▶ [What is expected]
Would you retype every line below without changing anything?

▶ [Data below]
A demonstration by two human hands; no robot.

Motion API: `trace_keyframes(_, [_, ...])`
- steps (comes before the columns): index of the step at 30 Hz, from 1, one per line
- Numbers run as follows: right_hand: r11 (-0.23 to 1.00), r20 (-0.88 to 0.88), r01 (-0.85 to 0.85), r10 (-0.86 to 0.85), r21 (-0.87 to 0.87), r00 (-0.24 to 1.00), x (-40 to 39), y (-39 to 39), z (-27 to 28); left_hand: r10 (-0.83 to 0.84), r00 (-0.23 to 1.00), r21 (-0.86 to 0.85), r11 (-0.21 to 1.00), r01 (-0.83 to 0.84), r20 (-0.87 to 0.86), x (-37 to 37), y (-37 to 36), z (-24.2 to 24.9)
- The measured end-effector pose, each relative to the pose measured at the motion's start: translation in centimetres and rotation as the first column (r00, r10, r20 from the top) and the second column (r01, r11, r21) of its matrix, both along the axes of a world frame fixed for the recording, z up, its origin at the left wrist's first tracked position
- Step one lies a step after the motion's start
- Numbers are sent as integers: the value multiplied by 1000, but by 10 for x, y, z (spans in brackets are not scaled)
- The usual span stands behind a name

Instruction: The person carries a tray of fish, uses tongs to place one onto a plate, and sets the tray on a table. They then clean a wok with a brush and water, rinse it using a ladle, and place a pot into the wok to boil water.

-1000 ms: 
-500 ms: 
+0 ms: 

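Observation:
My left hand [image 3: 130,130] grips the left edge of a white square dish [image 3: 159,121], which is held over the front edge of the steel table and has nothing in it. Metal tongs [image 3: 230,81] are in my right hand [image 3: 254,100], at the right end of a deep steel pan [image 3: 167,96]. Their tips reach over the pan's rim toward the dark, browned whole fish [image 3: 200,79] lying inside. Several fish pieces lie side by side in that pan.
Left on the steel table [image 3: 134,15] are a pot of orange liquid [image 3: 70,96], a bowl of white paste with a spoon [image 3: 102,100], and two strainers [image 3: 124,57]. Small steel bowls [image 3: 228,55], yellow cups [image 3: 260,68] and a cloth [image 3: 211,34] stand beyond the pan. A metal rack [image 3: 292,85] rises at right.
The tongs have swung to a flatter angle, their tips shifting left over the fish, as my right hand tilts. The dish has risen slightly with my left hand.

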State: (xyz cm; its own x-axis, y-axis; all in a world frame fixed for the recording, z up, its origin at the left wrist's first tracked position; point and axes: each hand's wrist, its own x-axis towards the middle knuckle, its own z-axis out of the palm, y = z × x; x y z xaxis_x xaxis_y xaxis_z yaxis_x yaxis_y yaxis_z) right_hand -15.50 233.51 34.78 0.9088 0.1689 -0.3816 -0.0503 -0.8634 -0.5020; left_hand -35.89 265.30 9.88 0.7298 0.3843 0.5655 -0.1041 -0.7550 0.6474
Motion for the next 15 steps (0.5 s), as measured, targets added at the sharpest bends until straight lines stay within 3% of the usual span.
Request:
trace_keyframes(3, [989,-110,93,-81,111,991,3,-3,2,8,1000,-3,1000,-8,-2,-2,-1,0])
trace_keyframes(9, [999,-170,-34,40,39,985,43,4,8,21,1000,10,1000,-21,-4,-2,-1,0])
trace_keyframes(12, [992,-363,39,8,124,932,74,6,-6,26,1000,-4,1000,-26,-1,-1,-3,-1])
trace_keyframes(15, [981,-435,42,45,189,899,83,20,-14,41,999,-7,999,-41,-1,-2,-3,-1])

▶ [Solution]
A demonstration by two human hands; no robot.

Motion API: `trace_keyframes(_, [_, ...])`
- steps (comes before the columns): index of the step at 30 Hz, from 1, one per line
- Numbers run as follows: right_hand: r11 (-0.23 to 1.00), r20 (-0.88 to 0.88), r01 (-0.85 to 0.85), r10 (-0.86 to 0.85), r21 (-0.87 to 0.87), r00 (-0.24 to 1.00), x (-40 to 39), y (-39 to 39), z (-27 to 28); left_hand: r10 (-0.83 to 0.84), r00 (-0.23 to 1.00), r21 (-0.86 to 0.85), r11 (-0.21 to 1.00), r01 (-0.83 to 0.84), r20 (-0.87 to 0.86), x (-37 to 37), y (-37 to 36), z (-24.2 to 24.9)
- The measured end-effector pose, each relative to the pose measured at the motion's start: translation in centimetres and rotation as the first column (r00, r10, r20 from the top) and the second column (r01, r11, r21) of its matrix, both along the axes of a world frame fixed for the recording, z up, its origin at the left wrist's first tracked position
- Step one lies a step after the motion's start
- Numbers are sent as integers: the value multiplied by 1000, but by 10 for x, y, z (spans in brackets are not scaled)
- The usual span stands behind a name

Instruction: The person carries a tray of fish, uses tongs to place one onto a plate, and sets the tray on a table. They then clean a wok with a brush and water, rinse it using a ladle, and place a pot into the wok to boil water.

-1000 ms: 
-500 ms: 
+0 ms: 

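Observation:
My left hand [image 3: 130,130] grips the left edge of a white square dish [image 3: 159,121], which is held over the front edge of the steel table and has nothing in it. Metal tongs [image 3: 230,81] are in my right hand [image 3: 254,100], at the right end of a deep steel pan [image 3: 167,96]. Their tips reach over the pan's rim toward the dark, browned whole fish [image 3: 200,79] lying inside. Several fish pieces lie side by side in that pan.
Left on the steel table [image 3: 134,15] are a pot of orange liquid [image 3: 70,96], a bowl of white paste with a spoon [image 3: 102,100], and two strainers [image 3: 124,57]. Small steel bowls [image 3: 228,55], yellow cups [image 3: 260,68] and a cloth [image 3: 211,34] stand beyond the pan. A metal rack [image 3: 292,85] rises at right.
The tongs have swung to a flatter angle, their tips shifting left over the fish, as my right hand tilts. The dish has risen slightly with my left hand.
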
State: (xyz cm; its own x-axis, y-axis; all in a world frame fixed for the recording, z up, its origin at the left wrist's first tracked position; point and axes: each hand's wrist, its own x-axis towards the middle knuckle, its own z-axis out of the palm, y = z × x; x y z xaxis_x xaxis_y xaxis_z yaxis_x yaxis_y yaxis_z) right_hand -15.50 233.51 34.78 0.9088 0.1689 -0.3816 -0.0503 -0.8634 -0.5020; left_hand -35.89 265.30 9.88 0.7298 0.3843 0.5655 -0.1041 -0.7550 0.6474
Motion for the next 15 steps (0.5 s), as measured, targets added at the sharpest bends until straight lines stay within 3% of the usual span.
Request:
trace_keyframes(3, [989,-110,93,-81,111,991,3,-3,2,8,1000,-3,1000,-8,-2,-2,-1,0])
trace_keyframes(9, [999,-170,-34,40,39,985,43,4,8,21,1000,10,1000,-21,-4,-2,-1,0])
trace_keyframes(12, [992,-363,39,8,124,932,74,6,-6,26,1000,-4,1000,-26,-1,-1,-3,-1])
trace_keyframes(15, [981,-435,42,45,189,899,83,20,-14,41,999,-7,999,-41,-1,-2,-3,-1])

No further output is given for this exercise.